Aim: To assess antibiotic prescription (AP) in adults over 60 years of age, at-risk groups under 65 years of age and children according to influenza vaccination status.
Objectives:
To assess whether AP varies in (i) adults over 60 years of age, (ii) at-risk groups under 65 years of age, and (iii) children 0-11 years of age, by presence of influenza vaccination, using:
1. A self-controlled case series (populations i, ii and iii)
2. A cohort analysis (i, ii and iii)
3. An interrupted time series and change-point approach (i and iii)
These will be compared to suggest most effective strategies for future vaccine effectiveness assessments.
Population: Adults over 60 years of age, at-risk groups under 65 years of age, and children aged 0-11 years, between 1 January 2005 and 31 December 2019.
Study design: Self-controlled case series, cohort study, or interrupted time series/change-point analysis
Primary exposure: Influenza vaccination
Secondary exposures: Rotavirus or herpes zoster vaccination (for approach validation)
Primary outcome: AP, measured as total annual patient days prescribed, in total and by WHO prioritisation categories for all consultations.
Secondary outcomes: AP associated with acute respiratory infection consultations
Control conditions: AP associated with acute gastroenteritis and urinary tract infection consultations.
Confounders and adjusters: Pneumococcal vaccination, socioeconomic deprivation, ethnicity, geography, GP, comorbidities, care seeking propensity, age, co-morbidities, influenza disease prevalence, vaccination uptake and effectiveness by season, and residual vaccination immunity.
Analysis:
Data will be analysed separately across the three population groups.

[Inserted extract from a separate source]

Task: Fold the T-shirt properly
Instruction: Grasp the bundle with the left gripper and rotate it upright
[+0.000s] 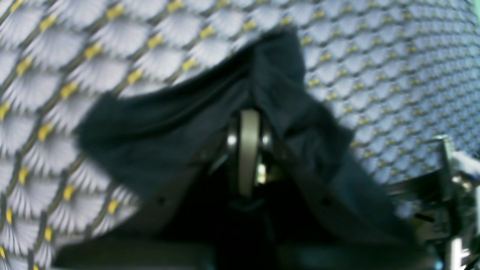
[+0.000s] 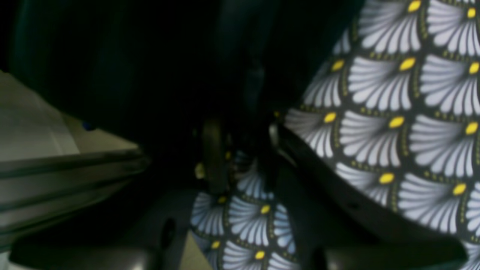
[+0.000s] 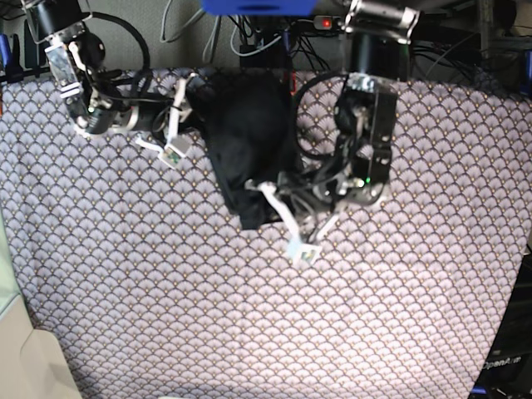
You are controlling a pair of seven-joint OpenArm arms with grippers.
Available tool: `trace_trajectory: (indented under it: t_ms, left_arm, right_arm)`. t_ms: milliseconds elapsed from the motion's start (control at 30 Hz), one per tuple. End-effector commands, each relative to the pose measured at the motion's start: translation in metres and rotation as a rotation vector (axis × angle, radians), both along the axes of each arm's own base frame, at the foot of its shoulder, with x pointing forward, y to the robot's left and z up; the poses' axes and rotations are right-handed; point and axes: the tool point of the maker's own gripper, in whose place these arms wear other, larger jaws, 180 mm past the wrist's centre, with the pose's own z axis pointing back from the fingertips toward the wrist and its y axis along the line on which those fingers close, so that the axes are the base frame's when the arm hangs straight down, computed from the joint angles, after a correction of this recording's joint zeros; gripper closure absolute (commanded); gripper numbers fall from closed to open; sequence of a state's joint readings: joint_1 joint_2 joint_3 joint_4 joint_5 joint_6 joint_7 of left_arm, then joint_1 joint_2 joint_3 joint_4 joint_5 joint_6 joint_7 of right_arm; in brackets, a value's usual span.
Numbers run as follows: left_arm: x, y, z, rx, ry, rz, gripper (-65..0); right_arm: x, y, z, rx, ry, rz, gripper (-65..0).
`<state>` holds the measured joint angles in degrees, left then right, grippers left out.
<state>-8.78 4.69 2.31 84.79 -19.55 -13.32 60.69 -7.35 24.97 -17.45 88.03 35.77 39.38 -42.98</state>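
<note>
The black T-shirt (image 3: pixel 249 133) lies bunched in a tall heap at the back middle of the tablecloth (image 3: pixel 166 291). My left gripper (image 3: pixel 270 193) is at the heap's near lower edge. In the left wrist view it (image 1: pixel 249 116) is shut on the T-shirt (image 1: pixel 157 123), whose cloth drapes over both fingers. My right gripper (image 3: pixel 193 104) reaches in at the heap's upper left edge. In the right wrist view the right gripper (image 2: pixel 243 131) has its jaws a little apart, closed on a bunch of dark T-shirt (image 2: pixel 150 75) at the tips.
Cables and a blue box (image 3: pixel 258 7) crowd the table's back edge. The patterned tablecloth (image 1: pixel 375 75) (image 2: pixel 393 112) covers the whole table. A metal frame rail (image 2: pixel 56 168) runs along the table edge by the right arm. A beige box (image 3: pixel 25 357) sits off the front left corner.
</note>
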Motion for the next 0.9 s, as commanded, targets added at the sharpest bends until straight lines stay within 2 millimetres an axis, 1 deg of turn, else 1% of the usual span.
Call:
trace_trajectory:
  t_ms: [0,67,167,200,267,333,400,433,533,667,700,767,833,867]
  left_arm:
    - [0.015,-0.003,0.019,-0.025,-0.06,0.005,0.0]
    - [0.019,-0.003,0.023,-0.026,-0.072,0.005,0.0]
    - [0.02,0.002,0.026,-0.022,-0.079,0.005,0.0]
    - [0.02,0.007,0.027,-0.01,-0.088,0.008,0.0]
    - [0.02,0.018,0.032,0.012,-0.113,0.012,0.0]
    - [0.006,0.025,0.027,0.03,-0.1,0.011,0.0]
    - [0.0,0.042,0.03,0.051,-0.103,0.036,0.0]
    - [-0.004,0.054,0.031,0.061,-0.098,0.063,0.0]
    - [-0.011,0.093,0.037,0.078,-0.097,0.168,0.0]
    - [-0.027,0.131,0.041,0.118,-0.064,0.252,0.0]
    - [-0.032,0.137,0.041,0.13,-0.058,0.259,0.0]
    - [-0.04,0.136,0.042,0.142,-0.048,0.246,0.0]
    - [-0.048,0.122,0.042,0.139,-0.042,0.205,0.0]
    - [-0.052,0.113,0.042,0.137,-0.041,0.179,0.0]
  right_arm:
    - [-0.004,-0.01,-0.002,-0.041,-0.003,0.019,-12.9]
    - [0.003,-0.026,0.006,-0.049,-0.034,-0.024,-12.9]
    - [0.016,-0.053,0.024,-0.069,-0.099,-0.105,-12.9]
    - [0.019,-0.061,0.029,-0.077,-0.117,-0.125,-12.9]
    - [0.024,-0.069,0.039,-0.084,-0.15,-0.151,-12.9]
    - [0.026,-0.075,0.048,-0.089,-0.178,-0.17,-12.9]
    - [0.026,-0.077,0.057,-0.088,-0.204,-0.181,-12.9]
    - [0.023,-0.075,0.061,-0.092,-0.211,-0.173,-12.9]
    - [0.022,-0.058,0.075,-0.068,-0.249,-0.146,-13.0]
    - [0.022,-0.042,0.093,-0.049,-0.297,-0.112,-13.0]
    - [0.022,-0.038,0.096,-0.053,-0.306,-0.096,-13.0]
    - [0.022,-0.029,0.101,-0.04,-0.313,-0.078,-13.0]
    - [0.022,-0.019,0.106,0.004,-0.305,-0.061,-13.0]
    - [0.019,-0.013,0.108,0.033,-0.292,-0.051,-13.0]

Primary analyses will comprise a self-controlled case series, comparing AP and influenza vaccination over time via parametric or semi-parametric conditional Poisson regression models and frailty models, balanced against an array of confounders and adjusters. For cohort analyses, multivariable generalised linear models with a Poisson distribution approach will be used; for interrupted time series counterfactual and change-point models will be utilised.
Total antibiotic prescription (AP) for all consultations; AP by WHO classification (i.e., highest priority critically important antibiotics) for all consultations; AP for consultations classified as being for investigation or management of acute respiratory infection; AP for consultations classified as being for investigation or management of acute urinary tract infection; AP for consultations classified as being for investigation or management of acute gastroenteritis; AP by WHO classification for consultations classified as being for investigation or management of acute respiratory, urinary tract infections or acute gastroenteritis.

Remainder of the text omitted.